Compared with clinical data alone, incorporating genomic markers with clinical parameters increased the accuracy of predicting treatment response and survival for pediatric patients with acute lymphoblastic leukemia (ALL), according to a study presented at the Society of Hematologic Oncology 2024 Annual Meeting in Houston, Texas.
The study, presented by Saanie Sulley, PhD, of Boston University, aimed to “identify significant predictors of treatment response and survival and develop a predictive model with high accuracy and generalizability for clinical use in pediatric ALL.”
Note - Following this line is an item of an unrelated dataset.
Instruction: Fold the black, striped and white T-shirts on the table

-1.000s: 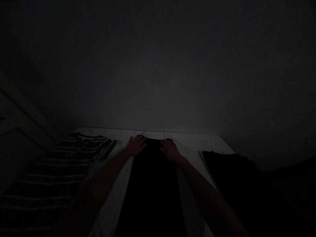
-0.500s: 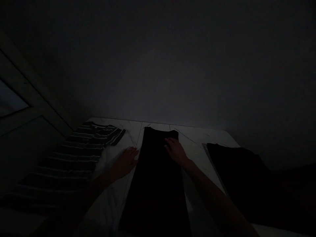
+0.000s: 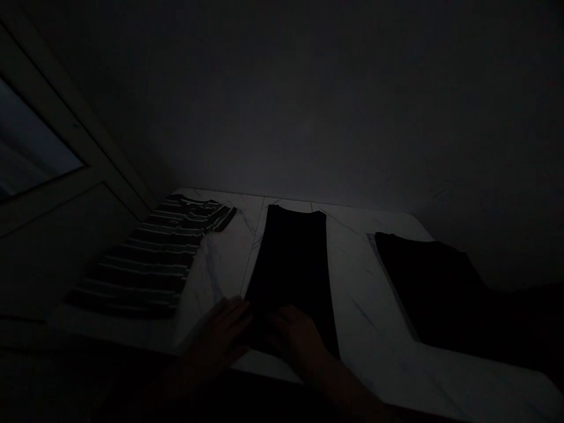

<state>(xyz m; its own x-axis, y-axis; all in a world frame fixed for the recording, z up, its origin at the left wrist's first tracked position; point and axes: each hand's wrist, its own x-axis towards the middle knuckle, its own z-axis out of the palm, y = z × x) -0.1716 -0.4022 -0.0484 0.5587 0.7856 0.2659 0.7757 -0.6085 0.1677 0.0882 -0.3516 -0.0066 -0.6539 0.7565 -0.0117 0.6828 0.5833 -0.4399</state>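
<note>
The person's left hand [image 3: 218,338] and right hand [image 3: 295,338] are bare, and the right forearm [image 3: 339,382] is bare too, tapering toward the wrist. The dim light hides the nails, fine detail and anything worn higher up the arms.

The striped T-shirt [image 3: 154,258] shows broad near-black bands divided by thin pale stripes. The black garment [image 3: 291,258] in the middle looks solid black, with no pattern visible in the dim light, and the black cloth [image 3: 427,288] to its right looks the same. The marble bench [image 3: 220,264] is white with faint grey veins, and the wall [image 3: 282,117] behind is dim grey.
</note>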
The retrospective analysis utilized genomic and clinical data from 2,000 patient samples from three cohorts. Age at diagnosis, white cell count, and overall survival were used as clinical parameters, whereas mutation counts, cytogenetic abnormalities, and gene expression profiles were used as genomic data. Specific mutations and gene expression patterns were associated with treatment outcomes in a preliminary analysis.
Predictive modeling to assess patient outcomes revealed an area under the receiver operating characteristic curve (AUC-ROC) of 0.85 for treatment response and a concordance index of 0.80 for survival prediction.
“This study highlights the potential of precision medicine in enhancing prognostic models and personalized treatment strategies,” Dr. Sulley wrote. “Future studies should focus on validating these findings in prospective cohorts and exploring the mechanistic foundations of identified genomic markers.”
Reference
Sulley S. Integrating genomic and clinical parameters to predict outcomes in pediatric patients with acute lymphoblastic leukemia. Abstract #ALL-012. Presented at the Society of Hematologic Oncology 2024 Annual Meeting; September 4-7, 2024; Houston, Texas.